ARTSNET: Hunt, welcome. Your most recent work was seen at Intervention, a major Birmingham show which took over a row of empty houses in Handsworth, and turned them into a vast art gallery. How did you get involved?
HUNT: Intervention, yes. Well, Intervention has closed now, I've slept 12 hours, and I'm starting to find my way back to real life. What an experience it's been! Dave Pollard, the moving force behind the show, is a mate of mine and a neighbour of my girlfriend. He lives in a house I used to live in, which was the site of the first Sozo Collective show, Alchemy, last summer, and I had a painting in that show. When Intervention came up I was determined to have a bigger part in it, and I was one of the first into the derelict houses in November last year. It's been a really exciting project to work on, with a wonderful group-feeling generated as we knocked down walls, cleared rubbish, painted and scrubbed and hauled.

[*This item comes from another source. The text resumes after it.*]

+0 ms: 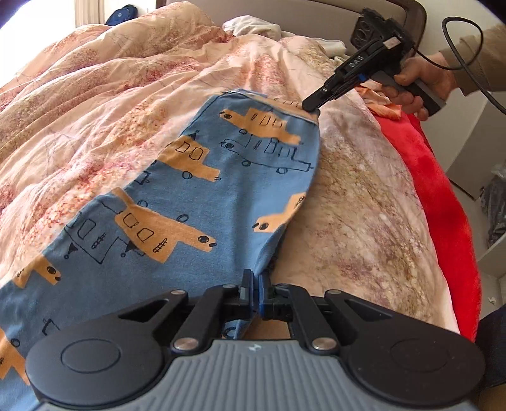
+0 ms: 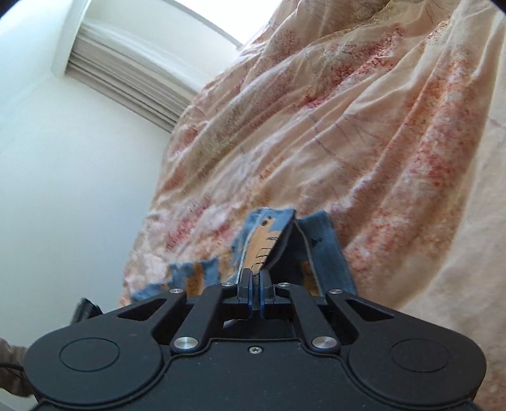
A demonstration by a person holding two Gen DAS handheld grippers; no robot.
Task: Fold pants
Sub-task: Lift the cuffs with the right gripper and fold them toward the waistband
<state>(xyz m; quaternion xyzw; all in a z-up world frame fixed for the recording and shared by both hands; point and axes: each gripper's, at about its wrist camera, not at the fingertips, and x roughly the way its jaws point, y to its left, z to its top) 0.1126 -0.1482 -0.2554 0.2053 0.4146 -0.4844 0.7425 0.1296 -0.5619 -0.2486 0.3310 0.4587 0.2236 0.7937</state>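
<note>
Pants (image 1: pixel 202 196): blue, printed with orange vehicles, spread lengthwise over the duvet (image 1: pixel 104 104) on the bed, one end near the left wrist camera, the other end toward the headboard (image 1: pixel 411 12). Fabric partly raised off the duvet between two grip points, not lying fully flat.

Left tongs (image 1: pixel 255 278): closed on a bunched edge of the pants at the near end; cloth seen pinched between the two blue pads and trailing below them. Right tongs (image 1: pixel 311 107): closed on the far hem of the pants, at the corner nearest the headboard; confirmed in the right wrist view, where the hem (image 2: pixel 278 234) peaks up from the shut pads. Held by a bare hand (image 1: pixel 420 85) with a cable running off behind.

Judged purpose of the hold: one edge of the garment taken at both ends so that it can be lifted and carried across in a single sweep, keeping the fold line straight. Fold judged not yet laid down.

Outward from the pants: red blanket (image 1: pixel 442 177) beyond the duvet edge on the side away from the window (image 2: pixel 177 19); white crumpled cloth (image 1: pixel 253 27) near the headboard; dark blue item (image 1: pixel 121 14) at the far corner toward the window.

Containers: none seen on the bed. White shelving (image 1: pixel 487 151) past the red blanket, holding a dark shiny bag (image 1: pixel 498 205); contents not discernible.
</note>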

ARTSNET: Well, you're all to be congratulated, not just for the show, but for how you've also built a genuine spirit and fellow-feeling; which won't be knocked down along with the houses. Your own work in Intervention is an 'Observatory' in an attic room. What are the themes, and what might it lead to — a graphic-novel history of astronomy?
HUNT: 'The Observatory' I built echoes an interest I have in the history of astronomy and the growth of ideas about the universe. I was originally going to have portraits outside the room of Copernicus, Tycho Brahe, Kepler, Gallileo, and Isaac Newton, but that went by the board. But mainly I did the room 'cos it seemed like a nice idea. Will it lead on to anything? No. Although... my Observatory is proving to be one of the popular hits of the show, especially with children. I've had any amount of requests to decorate bedrooms. It has also been popular in another way. One night the room got slightly damaged by late night dope-smokers, local youth, who were 'chilling out' there. No harm intended, but no thought given to anything but their own requirements.
ARTSNET: You had a painting in the first show, Alchemy. Do you do much painting?
HUNT: Hah! I think I can safely say I don't do any real painting now. The canvas I put into Alchemy is one I painted in about 1994, while I was doing some voluntary-work running comics workshops with recovering drug-addicts. It's a portrait of blues singers; Howlin Wolf and Sonny Boy Williamson. I did another canvas at the same time, of Bo Diddley, but never finished it. Since then I haven't done any.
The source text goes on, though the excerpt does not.